__Exercise prompt__:
Reproduce exactly, and only, the lines below from the one containing "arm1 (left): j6" through the one containing "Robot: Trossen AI".

....

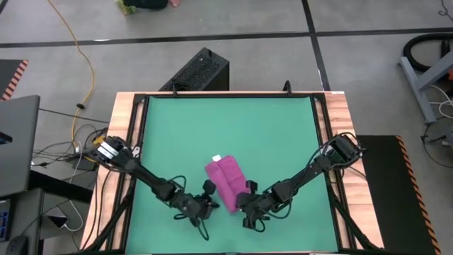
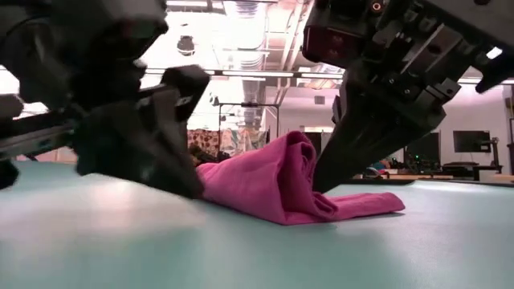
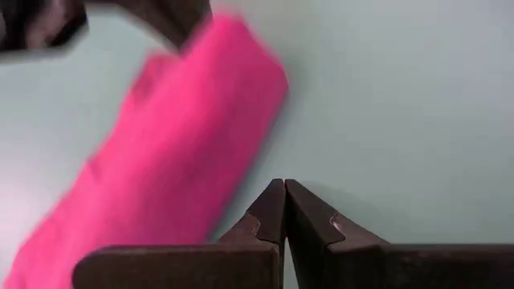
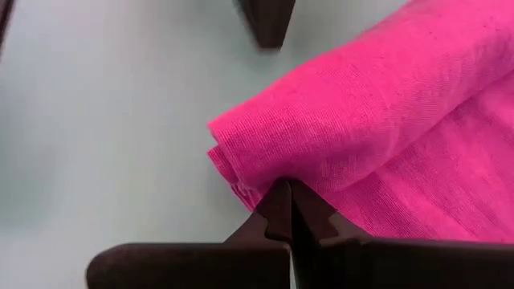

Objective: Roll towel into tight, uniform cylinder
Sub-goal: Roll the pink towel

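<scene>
The magenta towel point(image 1: 226, 183) lies on the green mat point(image 1: 212, 120) near the table's front, its white tag point(image 1: 217, 159) at the far end. It is partly rolled: a raised roll point(image 2: 293, 160) sits on a flat layer point(image 2: 369, 205) that lies on the mat. My left gripper point(image 1: 210, 203) is shut, low over the mat at the towel's near-left edge point(image 3: 241, 181). My right gripper point(image 1: 243, 203) is shut at the towel's near-right side, its tips against the roll point(image 4: 321, 136). My left gripper's shut fingers point(image 3: 265, 213) lie right beside the towel's long edge; whether they touch it I cannot tell. My right gripper sets its shut fingertips point(image 4: 277, 205) against the foot of the roll point(image 4: 273, 172), near the roll's end where it meets the flat layer. It comes slanting down from the table's right. Whether cloth is caught between the tips does not show.
Bare mat point(image 1: 269, 127) stretches toward the far edge and to both sides of the towel. Wooden rails point(image 1: 338, 120) frame the mat. A black box point(image 1: 202, 71) stands beyond the far edge, and cables point(image 1: 78, 142) lie off the table's left side.
</scene>
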`<action>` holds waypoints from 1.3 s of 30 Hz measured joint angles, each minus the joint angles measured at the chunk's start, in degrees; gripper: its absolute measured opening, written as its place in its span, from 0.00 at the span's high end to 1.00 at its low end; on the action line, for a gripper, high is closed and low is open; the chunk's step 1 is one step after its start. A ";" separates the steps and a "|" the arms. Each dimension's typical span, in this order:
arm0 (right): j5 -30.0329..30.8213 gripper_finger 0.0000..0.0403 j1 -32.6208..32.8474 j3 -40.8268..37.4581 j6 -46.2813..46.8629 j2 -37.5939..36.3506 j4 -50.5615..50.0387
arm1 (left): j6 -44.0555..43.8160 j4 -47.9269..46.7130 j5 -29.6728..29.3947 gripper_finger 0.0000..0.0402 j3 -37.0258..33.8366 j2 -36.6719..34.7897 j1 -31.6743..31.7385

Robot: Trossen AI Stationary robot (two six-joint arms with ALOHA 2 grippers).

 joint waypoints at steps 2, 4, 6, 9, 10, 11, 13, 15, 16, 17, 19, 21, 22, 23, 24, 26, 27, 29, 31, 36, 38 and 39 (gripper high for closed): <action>-0.02 0.97 0.00 0.00 -0.02 0.00 1.03 | 0.67 1.63 0.24 1.00 -0.01 1.32 0.74; -0.04 0.97 0.00 0.00 -0.02 0.00 1.60 | 0.91 2.66 0.94 1.00 -0.16 1.82 1.73; -0.04 0.97 0.00 0.00 -0.02 0.00 1.55 | 0.49 3.77 1.58 1.00 -0.02 1.96 2.53; -0.14 0.98 0.00 0.00 -0.02 0.00 1.45 | -0.10 5.43 2.53 1.00 -0.15 2.08 3.16; -0.34 0.98 0.00 0.00 -0.04 0.21 1.51 | -0.11 6.47 2.60 1.00 -0.15 2.08 3.23; -1.05 0.98 -0.08 0.02 -0.02 0.70 1.96 | -0.12 7.78 2.60 1.00 -0.15 2.08 3.27; -1.86 0.98 -0.31 -0.03 -0.02 1.28 1.31 | -0.11 9.72 2.71 1.00 -0.13 2.08 3.23; -3.11 0.98 -0.39 0.06 0.64 2.84 3.63 | -0.02 10.09 2.62 1.00 0.32 2.08 3.07; -3.35 0.98 -0.40 0.16 0.62 3.28 4.47 | 0.27 10.02 2.62 1.00 0.60 2.08 3.07; -3.75 0.98 -0.42 0.25 0.59 3.75 4.89 | 0.47 9.79 2.60 1.00 0.74 2.08 3.07; -3.66 0.98 -0.42 1.13 0.43 4.79 5.61 | 0.58 9.63 2.73 1.00 1.03 2.08 3.07; -3.71 0.98 -0.38 1.85 -0.03 5.34 5.48 | 0.60 9.50 2.90 1.00 1.00 2.08 3.19; -3.74 0.98 -0.33 2.27 -0.67 5.38 5.18 | 0.60 9.52 3.15 1.00 1.00 2.08 3.24; -3.74 0.98 -0.31 2.50 -1.16 5.40 5.04 | 0.60 9.50 3.14 1.00 1.00 2.08 3.26; -3.75 0.98 -0.28 2.74 -1.96 5.44 4.94 | 0.70 9.61 3.14 1.00 1.06 2.08 3.29; -3.96 0.98 -0.29 3.31 -3.53 5.40 4.53 | 1.06 9.77 3.14 1.00 1.31 2.08 3.29; -4.32 0.98 -0.39 3.55 -3.94 5.40 4.45 | 1.08 9.77 3.14 1.00 1.41 2.08 3.29; -4.59 0.98 -0.42 3.67 -4.94 5.42 4.39 | 1.22 9.83 3.14 1.00 1.61 2.08 3.29; -4.59 0.98 -0.60 3.76 -5.20 5.64 4.38 | 1.33 9.83 3.14 1.00 1.98 2.08 3.29; -4.99 0.98 -0.79 3.76 -7.98 5.64 4.80 | 1.38 9.86 4.04 1.00 2.61 2.08 3.48; -5.05 0.98 -0.79 3.76 -10.21 5.73 5.92 | 1.25 10.09 5.69 1.00 2.67 2.08 3.90; -5.13 0.98 -0.79 3.76 -10.79 5.73 6.12 | 1.04 10.07 6.24 1.00 2.67 2.08 4.19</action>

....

__Response area__:
arm1 (left): j6 -44.0555..43.8160 j4 -47.9269..46.7130 j5 -29.6728..29.3947 gripper_finger 0.0000..0.0402 j3 -37.0258..33.8366 j2 -36.6719..34.7897 j1 -31.6743..31.7385

Robot: Trossen AI Stationary robot (two six-joint arms with ALOHA 2 grippers).

The exercise has been fully completed.